Lo storico Robert Barton narra quello che seguì: “Un frate domenicano di nome Vicente de Valverde si avvicinò al trono con la Bibbia in mano per spiegare le sante forze del cristianesimo. Cominciò a descrivere il Creatore, e parlò estesamente di Gesù Cristo e del Suo supremo sacrificio sulla croce. Concluse chiedendo ad Atahualpa di rinnegare la sua religione pagana e di riconoscere la sovranità dell’imperatore Carlo V, che da quel momento in poi lo avrebbe protetto in questo mondo come Gesù Cristo lo avrebbe protetto nell’altro”. — A Short History of the Republic of Bolivia.
Questo discorso dovette stupire il re inca, che, secondo Barton, rispose: “‘Per quello che riguarda il vostro Dio, fu messo a morte dagli stessi uomini che aveva creati, mentre il mio’ — additando il grande sole rosso che proprio in quel momento stava tramontando oltre la sierra — ‘il mio vive per sempre e protegge i suoi figli. Con quale autorità dici queste cose?’” Il frate indicò la Bibbia e la porse ad Atahualpa, che la gettò a terra. Fra Vicente, raccolta la Bibbia, corse a raccontare a Pizarro l’accaduto. A quanto viene riferito, disse: “Attacca subito. Ti assolvo”. Pizarro diede il segnale dell’attacco, e centinaia di indios inermi furono trucidati mentre Atahualpa venne fatto prigioniero.
Atahualpa venne a patti con Pizarro per essere liberato. Gli offrì un enorme riscatto in oro e argento, che Pizarro accettò. Ma una volta che il tesoro fu consegnato, Pizarro si rimangiò la promessa. Atahualpa fu processato e condannato al rogo come idolatra. Molti consiglieri di Pizarro protestarono per questo tradimento, ma non il sacerdote Valverde. Infine Atahualpa si professò cristiano e fu battezzato. Ma il 29 agosto 1533 fu ugualmente ucciso, per strangolamento.
Dopo di che Pizarro portò a termine la conquista dell’impero incaico. Nel corso della conquista, “costruì chiese, abbatté idoli ed eresse croci lungo le strade”. (The Trials and Triumphs of the Catholic Church in America) Ma secondo voi, la religione che egli propagava in questo modo era vero cristianesimo?
Diede buoni risultati?
Sul piano militare l’impresa riuscì. La piccola schiera di conquistatori ingrandì l’impero della madrepatria e la maggior parte di essi ne ebbero in cambio gloria e oro. Ma con la loro violenza conseguirono qualche obiettivo cristiano?

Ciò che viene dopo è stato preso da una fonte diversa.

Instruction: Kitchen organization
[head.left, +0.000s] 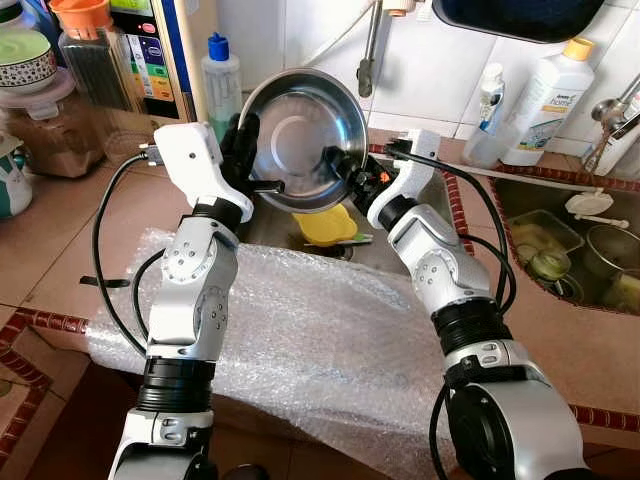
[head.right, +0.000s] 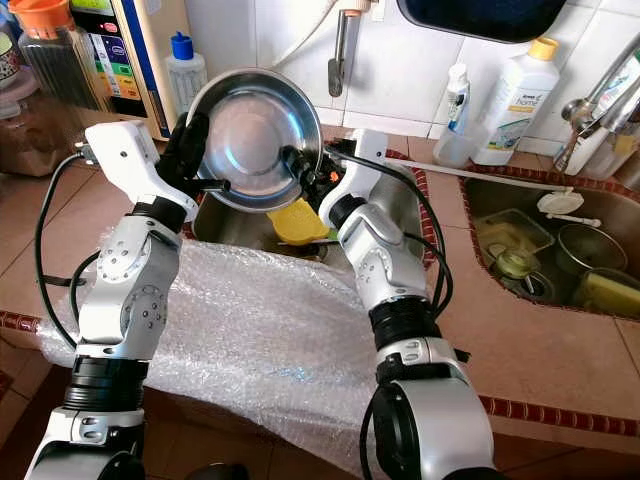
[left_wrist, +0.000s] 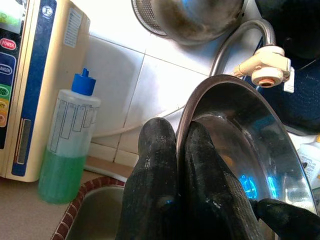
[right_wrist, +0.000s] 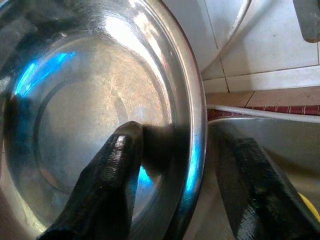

Per qualche tempo dovette sembrare di sì. “I sacerdoti che accompagnarono le prime spedizioni distrussero giustamente templi e idoli e condannarono il paganesimo; con l’arrivo dei missionari dalla Spagna ebbero inizio conversioni in massa . . . Gli indios accettarono il battesimo con grande zelo”. (Encyclopædia Britannica) Ma quanto erano sentite quelle conversioni?
Lo storico Ruggiero Romano fa questi commenti: “Le popolazioni indigene di questo paese, sebbene i vangeli siano insegnati loro da molto tempo, non sono più cristiane ora di quanto non lo fossero all’epoca della conquista, poiché, per quanto riguarda la fede, non ne hanno di più ora di quanta non ne avessero allora . . . Nell’odierna Bolivia e nel Perú meridionale è ancor viva l’antica divinità pagana Pachamama (Terra Madre), benché incorporata nella Vergine . . . In Messico, il culto della Vergine di Guadalupe affonda le radici nel culto della dea Tonantzin (Madre degli dèi)”. — Mecanismos da Conquista Colonial.
Lo stesso autore dice: “In molti casi l’evangelizzazione fallì . . . Perché? Perché la violenza domina anche la predicazione del Vangelo. Come offrire una religione che pretende di avere amore, quando si ritiene che ‘nessuno possa dubitare che la polvere da sparo usata contro gli infedeli è come incenso per il Signore’?”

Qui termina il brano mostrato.